__Work request__
Check the material that follows and say how many lines include the string "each", giving the number alone.

__Dataset section__
= = = = =

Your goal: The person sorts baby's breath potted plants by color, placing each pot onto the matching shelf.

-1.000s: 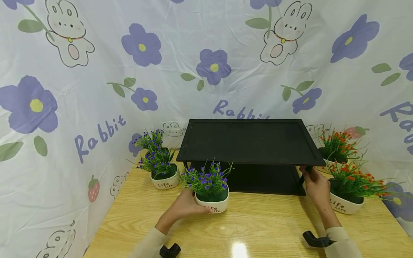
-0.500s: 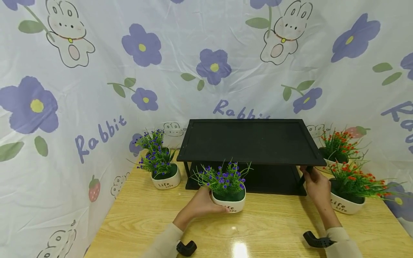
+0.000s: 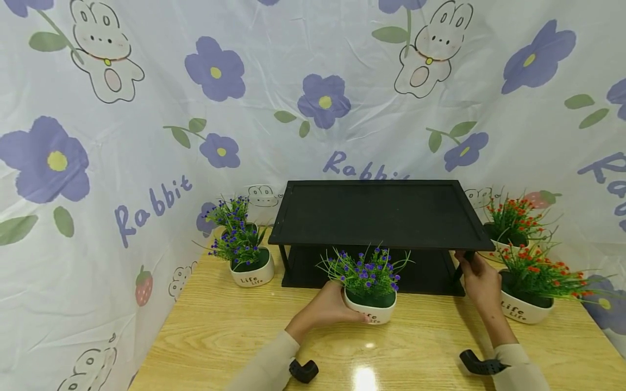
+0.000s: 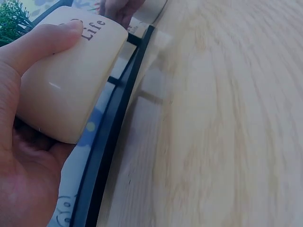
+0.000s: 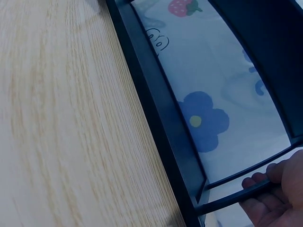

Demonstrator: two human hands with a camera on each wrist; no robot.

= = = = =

__Exercise solution__
2